- Input data -
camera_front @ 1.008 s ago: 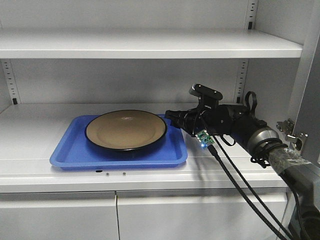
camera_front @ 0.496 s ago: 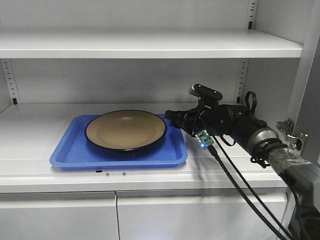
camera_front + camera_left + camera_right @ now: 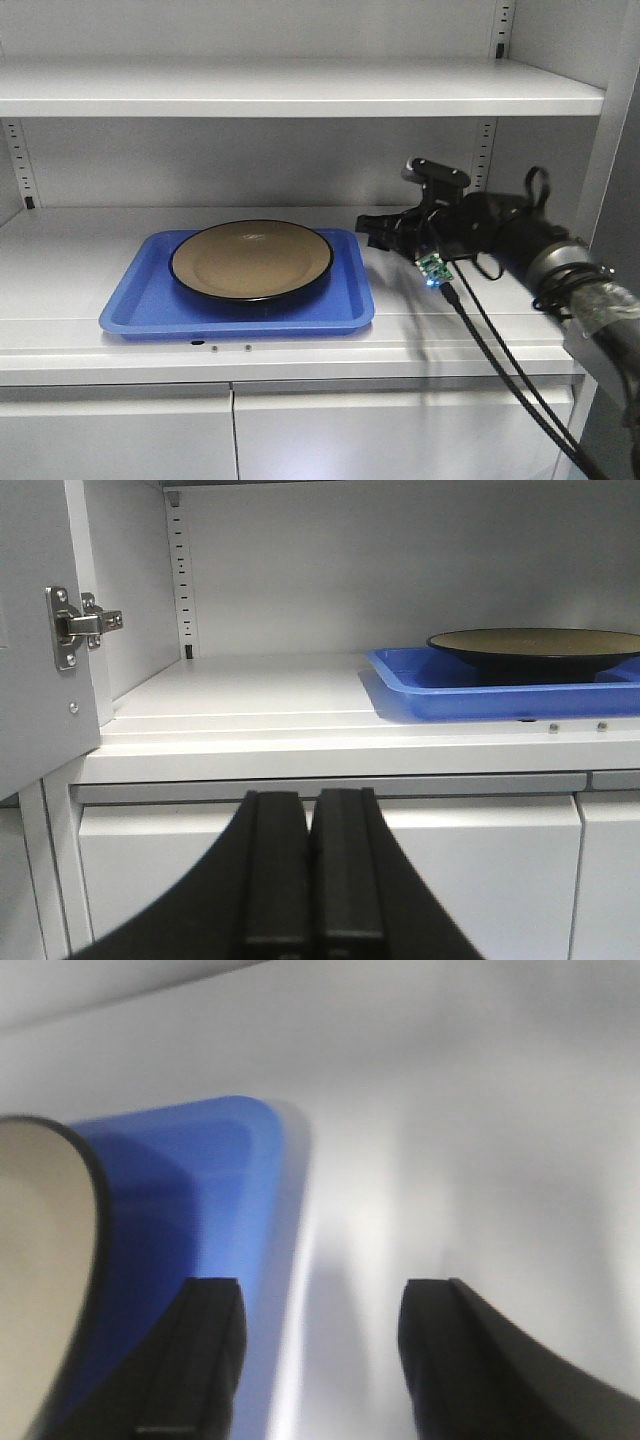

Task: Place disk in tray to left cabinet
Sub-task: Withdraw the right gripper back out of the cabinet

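One disk point(image 3: 251, 259) lies in the blue tray point(image 3: 140, 305) on the left cabinet point(image 3: 300, 90) shelf; at the tray's 3 o'clock, clear of its rim, the right gripper point(image 3: 372, 232) hangs unclenched and empty; the left gripper point(image 3: 311, 865) is clenched on nothing

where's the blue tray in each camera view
Front view: tray on the middle shelf, left of centre.
Left wrist view: tray at the right edge, seen side-on.
Right wrist view: tray corner at left.
Shared landmark: the plate lying in it.
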### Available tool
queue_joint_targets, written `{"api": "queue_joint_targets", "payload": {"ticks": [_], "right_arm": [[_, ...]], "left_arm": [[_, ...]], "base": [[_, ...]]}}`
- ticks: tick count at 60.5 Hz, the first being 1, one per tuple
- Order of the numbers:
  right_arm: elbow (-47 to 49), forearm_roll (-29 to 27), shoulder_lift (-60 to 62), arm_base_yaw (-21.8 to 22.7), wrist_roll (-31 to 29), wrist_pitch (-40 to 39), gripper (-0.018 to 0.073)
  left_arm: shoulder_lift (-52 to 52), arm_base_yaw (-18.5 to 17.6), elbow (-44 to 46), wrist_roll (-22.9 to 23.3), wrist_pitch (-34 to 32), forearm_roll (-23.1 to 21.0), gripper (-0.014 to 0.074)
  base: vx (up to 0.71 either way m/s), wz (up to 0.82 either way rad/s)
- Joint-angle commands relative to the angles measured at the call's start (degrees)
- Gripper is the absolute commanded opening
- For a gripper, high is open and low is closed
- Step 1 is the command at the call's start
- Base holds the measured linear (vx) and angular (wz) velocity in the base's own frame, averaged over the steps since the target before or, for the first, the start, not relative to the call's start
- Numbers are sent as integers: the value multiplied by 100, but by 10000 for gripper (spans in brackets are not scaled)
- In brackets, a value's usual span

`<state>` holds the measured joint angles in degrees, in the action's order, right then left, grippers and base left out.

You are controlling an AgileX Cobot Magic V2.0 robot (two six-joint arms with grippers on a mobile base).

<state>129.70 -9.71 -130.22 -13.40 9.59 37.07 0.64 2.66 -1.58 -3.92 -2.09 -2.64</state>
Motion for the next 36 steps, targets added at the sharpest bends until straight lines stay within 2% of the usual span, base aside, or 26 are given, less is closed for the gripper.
{"api": "queue_joint_targets", "payload": {"ticks": [1, 9, 15, 20, 25, 36], "right_arm": [[175, -1, 608, 51, -633, -28, 372], [175, -2, 773, 83, -1244, 583, 305], [132, 22, 890, 83, -1348, 1040, 241], [-248, 56, 1072, 83, -1379, 1035, 184], [-1000, 67, 1382, 87, -1379, 627, 127], [-3177, 213, 2520, 87, -1379, -957, 26]], "left_arm": [[-7, -4, -181, 2, -427, -29, -8], [-7, -4, -181, 2, -427, -29, -8], [-7, -4, -181, 2, -427, -29, -8], [-7, -4, -181, 2, -427, -29, -8], [-7, -4, -181, 2, -427, -29, -8], [-7, -4, -181, 2, -427, -29, -8]], "base": [[0, 0], [0, 0], [0, 0], [0, 0], [0, 0], [0, 0]]}}
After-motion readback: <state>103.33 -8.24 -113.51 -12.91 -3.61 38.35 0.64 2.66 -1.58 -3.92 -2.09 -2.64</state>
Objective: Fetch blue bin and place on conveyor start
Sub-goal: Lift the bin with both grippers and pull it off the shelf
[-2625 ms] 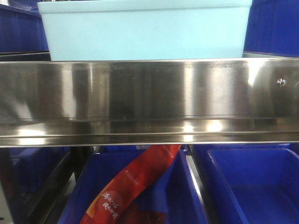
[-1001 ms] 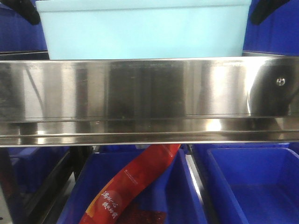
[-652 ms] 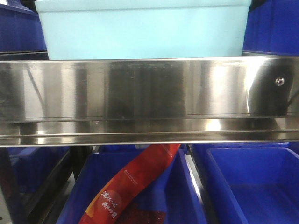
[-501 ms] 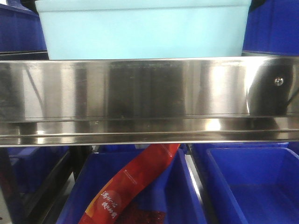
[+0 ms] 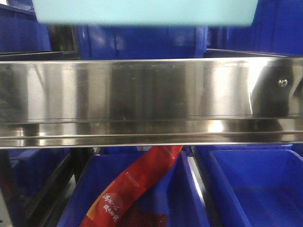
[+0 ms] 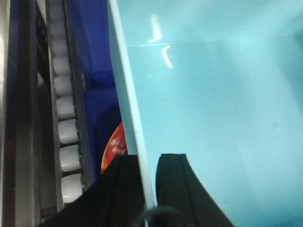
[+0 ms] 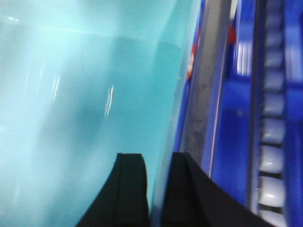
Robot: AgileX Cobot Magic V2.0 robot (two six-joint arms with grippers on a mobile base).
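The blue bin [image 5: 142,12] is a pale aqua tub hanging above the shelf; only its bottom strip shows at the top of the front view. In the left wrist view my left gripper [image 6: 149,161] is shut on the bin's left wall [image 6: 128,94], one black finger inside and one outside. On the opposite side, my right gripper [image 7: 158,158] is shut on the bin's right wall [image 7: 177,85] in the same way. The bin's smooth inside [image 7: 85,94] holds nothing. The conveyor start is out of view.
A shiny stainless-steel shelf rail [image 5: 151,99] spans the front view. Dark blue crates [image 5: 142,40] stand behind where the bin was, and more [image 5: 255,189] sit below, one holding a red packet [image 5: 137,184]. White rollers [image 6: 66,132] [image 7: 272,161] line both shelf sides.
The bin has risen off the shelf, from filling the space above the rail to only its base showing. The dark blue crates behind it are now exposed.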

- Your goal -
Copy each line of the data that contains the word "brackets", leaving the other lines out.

- Written solution -
- Numbers are sent as integers: the value multiplied by 100, but by 10000 for gripper (spans in brackets are not scaled)
- In brackets, a value's usual span

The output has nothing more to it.